I think it's a bad design. The different actions can throw very different exceptions, tied closely to the kind of action they perform, and they must all be handled in particular ways.

Ergo, the calling class needs to know about the actions it's executing, whether it is by catching specific exceptions or by digging out exception information from a general exception. In my opinion, using a general exception is just shortcircuiting the exception mechanism and loses you all the benefits of exceptions, for instance compile time checking that all exeption are handled.

Ask yourself if you really need inheritance for your actions. Is there a significant amount of shared behavior in the super class? It doesn't sound like it so why would you force inheritance?

Just parse the input and call a specific action in each case. The action does not have to extend anything and has its own throws clause with the exceptions relevant to what it does.
jz Send private email
Monday, September 19, 2005
 
 
I don't see the benefit of using different classes for EDoThis and EDoThat ... instead, why not just make all your code throw one type of exception?
Christopher Wells Send private email
Monday, September 19, 2005
 
 
What you're describing here is the Command pattern [http://c2.com/cgi/wiki?CommandPattern].

Keep exception handling abstract, at the pattern level. Deffer implementation to command specific exceptions.

class CommandException ()
class ACommandException : public CommandException {}
class BCommandException : public CommandException {}

ACommand() // throws ACommandException
BCommand() // throws BCommandException


} catch (CommandException& e) {
  handleCmdException(e);
} catch(...) {
  handleUnknownException();
}

If you need to do more than this, most likely you are throwing exceptions when you shouldn't.
Dino Send private email
Monday, September 19, 2005
 
 
Dino: that's exactly what my code now looks like. Thanks for the reference.

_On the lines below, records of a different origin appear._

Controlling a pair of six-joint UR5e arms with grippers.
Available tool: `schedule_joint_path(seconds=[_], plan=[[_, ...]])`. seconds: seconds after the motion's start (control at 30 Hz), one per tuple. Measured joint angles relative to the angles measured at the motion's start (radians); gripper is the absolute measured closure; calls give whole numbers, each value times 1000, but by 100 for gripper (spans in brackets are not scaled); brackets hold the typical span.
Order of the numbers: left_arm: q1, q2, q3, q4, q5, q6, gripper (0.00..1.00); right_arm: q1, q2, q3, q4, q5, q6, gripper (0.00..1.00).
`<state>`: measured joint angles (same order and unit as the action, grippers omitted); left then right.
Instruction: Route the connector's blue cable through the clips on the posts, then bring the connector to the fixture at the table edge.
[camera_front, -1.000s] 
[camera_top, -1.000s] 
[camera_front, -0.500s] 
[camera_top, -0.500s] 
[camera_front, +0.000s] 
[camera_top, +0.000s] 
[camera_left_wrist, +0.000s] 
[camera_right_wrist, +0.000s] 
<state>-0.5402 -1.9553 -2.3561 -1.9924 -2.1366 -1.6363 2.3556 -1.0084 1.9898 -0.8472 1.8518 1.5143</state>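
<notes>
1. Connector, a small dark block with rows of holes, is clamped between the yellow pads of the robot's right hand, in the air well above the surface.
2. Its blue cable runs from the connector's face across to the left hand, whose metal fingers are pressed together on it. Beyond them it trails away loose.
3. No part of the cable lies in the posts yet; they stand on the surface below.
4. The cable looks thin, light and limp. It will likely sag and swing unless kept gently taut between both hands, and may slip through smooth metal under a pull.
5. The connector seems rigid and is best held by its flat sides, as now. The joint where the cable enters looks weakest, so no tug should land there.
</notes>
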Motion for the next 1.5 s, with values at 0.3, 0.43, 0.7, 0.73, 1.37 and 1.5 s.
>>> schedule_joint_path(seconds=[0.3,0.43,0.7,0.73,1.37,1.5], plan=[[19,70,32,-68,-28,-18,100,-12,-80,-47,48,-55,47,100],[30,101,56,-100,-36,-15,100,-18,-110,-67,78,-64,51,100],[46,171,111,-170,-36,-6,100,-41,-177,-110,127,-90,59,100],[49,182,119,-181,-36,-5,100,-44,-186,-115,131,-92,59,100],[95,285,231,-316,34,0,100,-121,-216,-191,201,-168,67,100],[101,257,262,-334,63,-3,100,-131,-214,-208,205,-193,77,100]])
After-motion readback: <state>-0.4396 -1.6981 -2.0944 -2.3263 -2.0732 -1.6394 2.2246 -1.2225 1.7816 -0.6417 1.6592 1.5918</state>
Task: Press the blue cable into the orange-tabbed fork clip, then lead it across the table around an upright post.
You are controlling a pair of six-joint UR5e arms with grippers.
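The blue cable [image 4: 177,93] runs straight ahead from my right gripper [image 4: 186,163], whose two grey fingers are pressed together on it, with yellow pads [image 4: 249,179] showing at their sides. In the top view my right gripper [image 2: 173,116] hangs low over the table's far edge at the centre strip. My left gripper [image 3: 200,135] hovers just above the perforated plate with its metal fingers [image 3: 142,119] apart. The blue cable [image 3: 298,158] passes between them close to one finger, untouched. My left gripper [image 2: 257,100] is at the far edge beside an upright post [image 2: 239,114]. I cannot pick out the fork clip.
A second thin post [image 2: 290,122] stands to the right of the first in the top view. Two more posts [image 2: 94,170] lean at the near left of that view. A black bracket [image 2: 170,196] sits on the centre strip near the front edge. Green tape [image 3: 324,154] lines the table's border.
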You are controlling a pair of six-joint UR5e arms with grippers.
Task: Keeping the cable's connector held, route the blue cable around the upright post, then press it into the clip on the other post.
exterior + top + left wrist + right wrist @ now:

jz: the benefit is that my main() is able to call Execute for any action (the generic action represented by abstract class CAction) without modification or a huge switch statement like in the good old days of C. I actually think this abstract class stuff is pretty cool. Since we are talking patterns, I believe this is sort of like a Factory pattern (anyone care to confirm this?)

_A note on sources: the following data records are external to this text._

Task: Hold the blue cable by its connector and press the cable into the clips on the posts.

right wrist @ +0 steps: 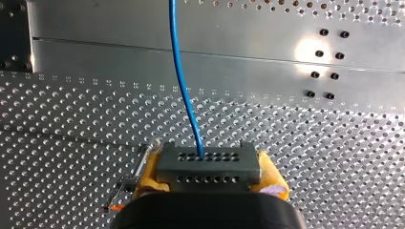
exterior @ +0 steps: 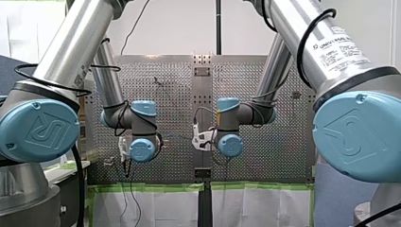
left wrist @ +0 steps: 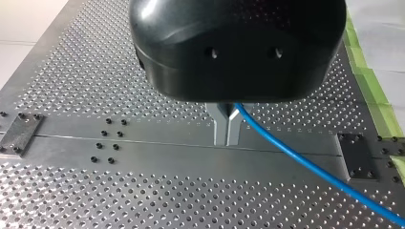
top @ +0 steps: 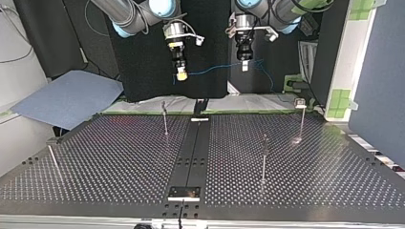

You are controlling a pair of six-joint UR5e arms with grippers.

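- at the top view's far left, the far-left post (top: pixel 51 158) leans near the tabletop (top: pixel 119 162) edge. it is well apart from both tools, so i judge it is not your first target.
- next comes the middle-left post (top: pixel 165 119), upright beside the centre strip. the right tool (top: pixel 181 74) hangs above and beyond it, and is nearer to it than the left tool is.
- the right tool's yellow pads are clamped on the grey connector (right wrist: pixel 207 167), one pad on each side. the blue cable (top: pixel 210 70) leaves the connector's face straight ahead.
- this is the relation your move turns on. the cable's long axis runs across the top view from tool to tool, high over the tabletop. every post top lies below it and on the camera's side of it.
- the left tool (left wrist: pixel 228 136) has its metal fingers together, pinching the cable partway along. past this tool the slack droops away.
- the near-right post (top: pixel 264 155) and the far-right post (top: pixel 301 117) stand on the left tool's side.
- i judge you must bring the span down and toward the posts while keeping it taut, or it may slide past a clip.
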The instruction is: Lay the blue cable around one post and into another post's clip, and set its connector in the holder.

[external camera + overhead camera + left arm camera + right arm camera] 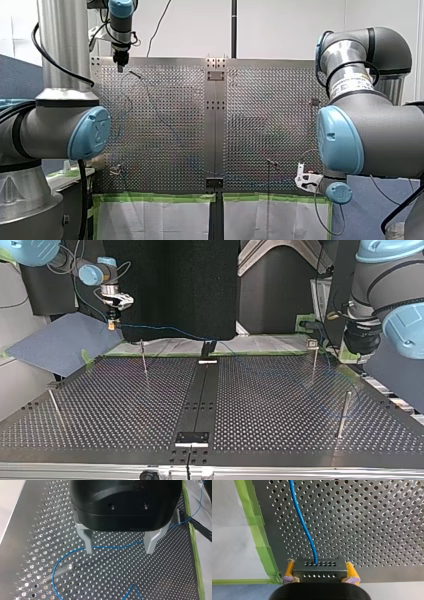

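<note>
Two grippers split the work. My right gripper (320, 572) is clenched on the black connector (319, 566), with a yellow pad (290, 570) at each end. That lets the blue cable (305, 528) leave straight ahead of the jaws over the perforated table (374, 530). My left gripper (120, 551) hangs released, and slack cable crosses beneath the gap between its fingers (88, 545). A post (60, 571) stands ahead of and beside one finger (probably the one to wrap). I judge that routing has not begun, and that the left is poised to drop and pinch.
</note>
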Tool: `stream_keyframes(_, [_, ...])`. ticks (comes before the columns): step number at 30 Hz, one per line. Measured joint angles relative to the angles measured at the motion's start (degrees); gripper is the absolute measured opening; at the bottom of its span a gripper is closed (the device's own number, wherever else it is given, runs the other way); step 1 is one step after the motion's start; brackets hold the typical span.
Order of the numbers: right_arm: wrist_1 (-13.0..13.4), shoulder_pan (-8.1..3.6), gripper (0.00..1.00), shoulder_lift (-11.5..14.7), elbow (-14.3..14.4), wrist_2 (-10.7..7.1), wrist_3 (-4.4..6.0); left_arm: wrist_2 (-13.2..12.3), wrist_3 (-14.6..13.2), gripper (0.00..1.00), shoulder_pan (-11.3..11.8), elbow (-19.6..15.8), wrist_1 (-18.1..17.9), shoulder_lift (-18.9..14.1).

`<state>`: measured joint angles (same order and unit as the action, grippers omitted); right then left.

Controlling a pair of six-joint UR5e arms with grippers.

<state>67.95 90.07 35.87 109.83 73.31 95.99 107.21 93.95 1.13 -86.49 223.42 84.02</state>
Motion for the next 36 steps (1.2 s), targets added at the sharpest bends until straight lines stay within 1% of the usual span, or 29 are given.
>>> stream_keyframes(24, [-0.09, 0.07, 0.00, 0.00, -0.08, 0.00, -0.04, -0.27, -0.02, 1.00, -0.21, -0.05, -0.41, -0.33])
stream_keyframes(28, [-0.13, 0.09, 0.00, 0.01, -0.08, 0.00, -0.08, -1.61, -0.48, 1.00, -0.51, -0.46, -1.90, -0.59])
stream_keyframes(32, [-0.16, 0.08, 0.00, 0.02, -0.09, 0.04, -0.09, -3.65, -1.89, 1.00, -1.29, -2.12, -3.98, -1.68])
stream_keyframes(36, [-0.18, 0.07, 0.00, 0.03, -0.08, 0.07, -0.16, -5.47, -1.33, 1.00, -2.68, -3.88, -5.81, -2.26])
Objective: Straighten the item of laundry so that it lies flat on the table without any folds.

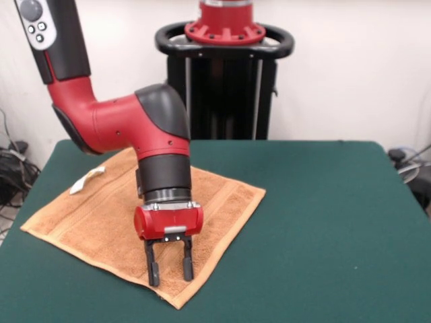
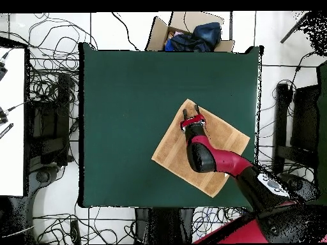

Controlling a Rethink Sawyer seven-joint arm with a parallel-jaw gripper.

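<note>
My gripper is open, fingers spread and pointing down, nothing held. The tips appear to touch the towel, though contact is uncertain. The towel lies spread flat near one side edge of the table.

Arm: glossy red shells joined by black rounded elbow covers, small dark screw holes dotting the red.
Wrist: black cylinder ending in a silver ring.
Gripper: red rounded housing with a grey plate, two black fingers below it.
Control pad: grey panel with round buttons, above the arm's red elbow.
Pedestal: black column, black hoop handle, red bolted collar.
</note>
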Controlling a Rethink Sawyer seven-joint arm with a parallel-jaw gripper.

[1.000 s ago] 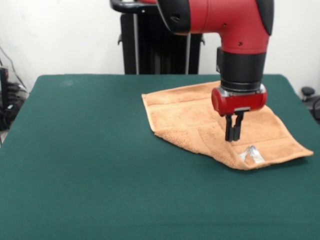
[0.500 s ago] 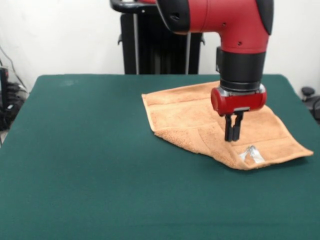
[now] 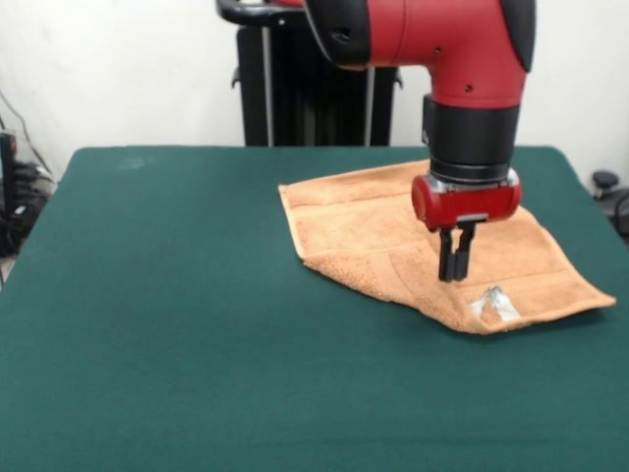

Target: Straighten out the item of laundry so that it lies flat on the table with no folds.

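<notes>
The light-orange terry towel (image 3: 364,231) lies on the right half of the dark green table (image 3: 177,324). It is folded over on itself, with a slanted folded edge along its near side. A small white label (image 3: 494,303) shows at its near right corner. My gripper (image 3: 453,271) hangs from the red and black arm straight above the towel's near right part, just left of the label. Its two black fingers stand together, shut and empty. Whether the tips touch the cloth cannot be told.
The black pedestal (image 3: 295,88) stands behind the table's far edge. Cables and dark gear (image 3: 15,197) sit off the table's left side, and a dark object (image 3: 609,192) off its right side.
The gripper has shifted very slightly to the left above the towel. The towel has not moved.
</notes>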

Christopher Wells: CDoThis can throw several different kinds of exceptions; I use derived exception classes because each exception takes different parameters and assembles an error message in it's constructor. The error message is a member of EAction.

This allows me to have only one place where the error message is assembled (in the exception ctor); otherwise, if I only throw EAction from everywhere, I'd have to sprinkle the message assembling in different places throughout the application.

If necessary, I can even add logging to a file in one of the derived exceptions.

Oh well. I hope I'm doing all this stuff right......
Parisian developer ISO cute geek girl
Monday, September 19, 2005
 
 
> the benefit is that my main() is able to call Execute for any action (the generic action represented by abstract class CAction) without modification or a huge switch statement like in the good old days of C.

Forcing actions to derive from a common base class restricts proper exception handling as you can no longer introduce new exceptions in individual actions. If the inheritance doesn't yield any other benefits than syntactical tricks then that is inappropriate use of inheritance.

I speak from the experience of working with command pattern frameworks which do exactly this, and developers suffer from the inability to force clients to deal with particular exceptional conditions, because our actions must all throw GeneralException or nothing. My experiences may or may not apply in your situation, you be the judge.
jz Send private email
Monday, September 19, 2005
 
 
Is it exceptional that a user would provide a file name that didin't exist?
You have already stated it, so why is it exceptional...

I would suggest that you should be checking for these class invariants on construction and if they fail you should be throwing from your parse function.


Once an exception is raised, what more do you realy need from the exception?  Should it be holding database cursors, file handles, one or many text messages - how would you actually make use of any of this information?